Les marchés ont terminé en baisse la semaine dernière, toujours pénalisés par le coronavirus. Les investisseurs ont préféré les valeurs défensives aux valeurs industrielles plus exposées.

Une centaine de nouveaux patients atteints par le coronavirus en Corée du Sud : telle est la nouvelle qui crispé les investisseurs vendredi, laissant craindre une accélération de la propagation du virus hors de Chine. Les autorités chinoises ont continué de s’activer pour enrayer au maximum le risque de ralentissement économique : la banque centrale chinoise a de nouveau abaissé son taux de référence et son taux préférentiel et de nouvelles exemptions de droits de douane sur les produits américains ont été annoncées, avec prise d’effet au 28 février.

Du côté des indicateurs, les investisseurs ont attribué au coronavirus le fait que le PMI manufacturier japonais du mois de février ressorte à 47,6 points, son plus bas niveau depuis 7 ans. En Europe, l’économie allemande a continué d’envoyer des signaux contradictoires : mardi, l’indice ZEW du sentiment économique est retombé brutalement après être ressorti en janvier à son meilleur niveau depuis 2015, mais vendredi, l’indice PMI manufacturier allemand est ressorti à 47,8 points, son meilleur niveau depuis février 2019.

Dans un climat marqué par l’aversion au risque, l’or a accéléré sa hausse en dépassant les 1.650 dollars l’once, au plus haut depuis janvier 2013. De même, les investisseurs ont continué de se tourner vers les obligations souveraines les plus sûres en faisant ainsi baisser leur taux. L’OAT française à 10 ans est revenue à -0,21% et le Bund à 10 ans allemand est brièvement revenu à -0,46%, au plus bas depuis 4 mois.

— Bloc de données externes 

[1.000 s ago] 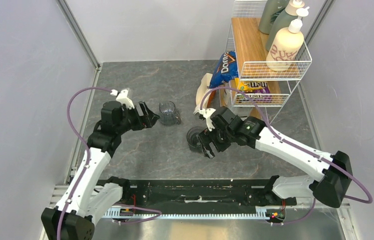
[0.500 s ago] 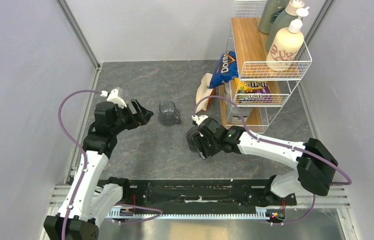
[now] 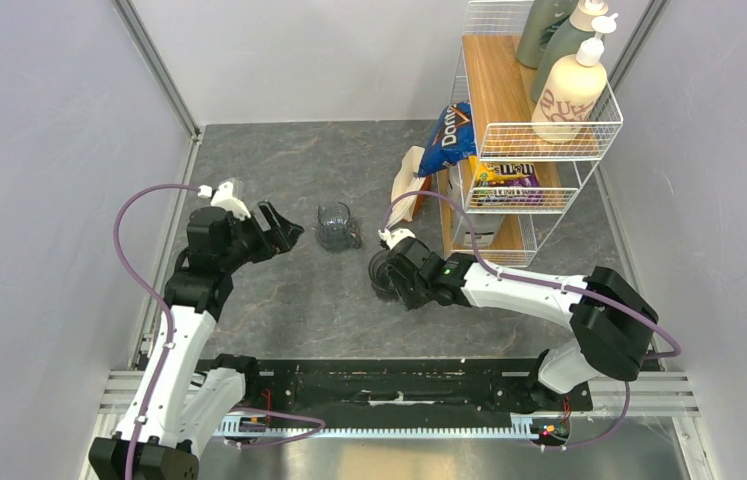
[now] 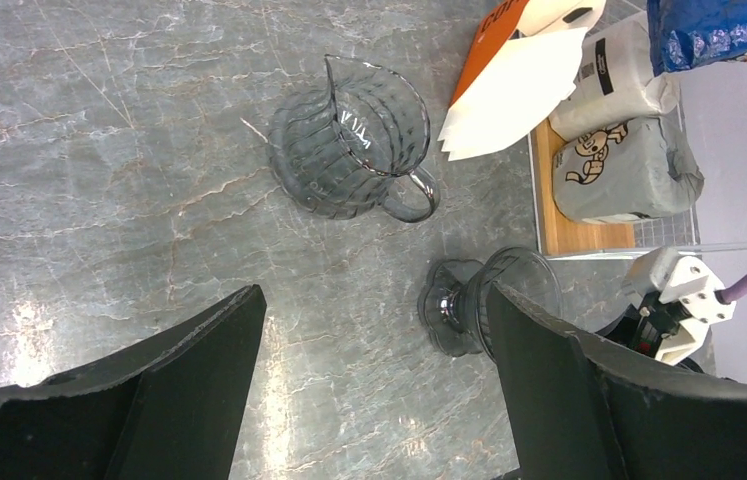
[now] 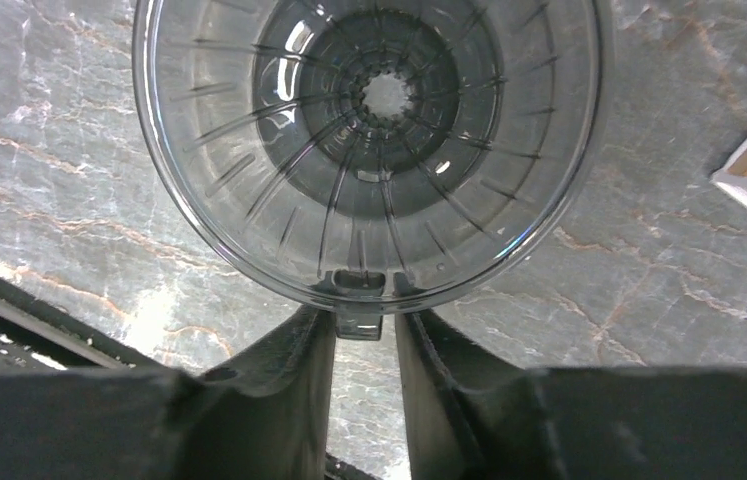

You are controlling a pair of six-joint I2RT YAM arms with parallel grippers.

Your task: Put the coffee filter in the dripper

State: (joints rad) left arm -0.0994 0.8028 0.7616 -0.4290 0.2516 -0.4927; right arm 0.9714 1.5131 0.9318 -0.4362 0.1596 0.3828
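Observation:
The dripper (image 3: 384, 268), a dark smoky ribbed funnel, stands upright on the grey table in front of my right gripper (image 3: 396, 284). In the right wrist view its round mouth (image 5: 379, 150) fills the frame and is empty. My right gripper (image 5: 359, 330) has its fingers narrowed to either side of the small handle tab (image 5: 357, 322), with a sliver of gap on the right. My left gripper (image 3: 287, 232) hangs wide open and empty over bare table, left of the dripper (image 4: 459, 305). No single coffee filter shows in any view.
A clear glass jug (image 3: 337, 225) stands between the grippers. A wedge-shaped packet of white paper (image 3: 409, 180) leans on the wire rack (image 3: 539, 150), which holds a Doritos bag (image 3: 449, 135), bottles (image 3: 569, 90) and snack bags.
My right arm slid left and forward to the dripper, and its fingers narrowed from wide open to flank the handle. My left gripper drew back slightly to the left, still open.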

Sur l’ensemble de la semaine, le CAC 40 a perdu 0,65% à 6.029 points et l’Eurostoxx 50 s’est contracté de 1,06% à 3.800 points. Aux Etats-Unis, le Dow Jones a quant à lui perdu 1,38% à 28.992 points.

Les valeurs cycliques perdent de nouveau du terrain face aux défensives

Bouygues (+5,93%) a terminé à la première place du CAC 40, porté par des résultats salués par les investisseurs. Le groupe a réalisé en 2019 un chiffre d’affaires de 37,9 milliards d’euros, en hausse de 5% à périmètre et taux de change constants. De quoi faire oublier le repli de 9,5% du résultat net sur le même exercice, à 1,2 milliards d’euros.

Schneider Electric (+4,79%) a connu une année 2019 record en termes de revenus et de bénéfices. À 27,2 milliards d’euros, le chiffre d’affaires du groupe a connu une croissance organique de 4,2% l’an dernier. Le résultat net est quant à lui ressorti à 2,4 milliards d’euros, en hausse de 3,4%. En bourse, le titre dépasse régulièrement de nouveaux plus hauts depuis 6 mois.

À l’inverse, Atos (-7,03%) a terminé parmi les plus fortes baisses de l’indice. Le marché a accueilli froidement les résultats du groupe qui a enregistré l’an dernier un chiffre d’affaires de 11,5 milliards d’euros, en croissance organique de 1,4%. Le bénéfice par action s’est quant à lui élevé à 7,74 euros en 2019 contre 8,56 euros en 2018. Bien que ces chiffres soient globalement conformes aux attentes, certaines notes d’analystes se sont montrées relativement peu enthousiastes.

Renault (-8,17%) a poursuivi son repli. Le constructeur automobile continue de subir une actualité des plus négatives avec le début du bras de fer engagé aux Prud’hommes par Carlos Ghosn à l’encontre de la marque au losange, mais surtout une dégradation de la dette du groupe par les agences de notation, susceptibles de faire entrer Renault dans la catégorie des emprunteurs « high yield » (spéculatifs).

Plus généralement, la semaine a été marquée par un repli des valeurs cycliques à l’instar d’ArcelorMittal (-6,37%), TechnipFMC (-2,98%) ou encore STMicroelectronics (-2,25%), au profit des valeurs défensives telles qu’Engie (+2,79%), Veolia (+2,21%) ou EssilorLuxottica (+1,94%).

À noter, hors CAC 40, que Vallourec (-8,80%) a fait part d’une hausse de 6,4% de son chiffre d’affaires en 2019, malgré un repli de 10% de ses revenus au T4 2019 face au T4 2018. Le groupe a surtout fait part d’une nouvelle perte annuelle de 334 millions d’euros, qui reste inférieure à celle de l’année 2018 (502 millions d’euros). Pour faire face à ses difficultés financières, Vallourec a annoncé une augmentation de capital de 800 millions d’euros, entraînant un éphémère plongeon du titre de 23% avant de connaître une remontée progressive.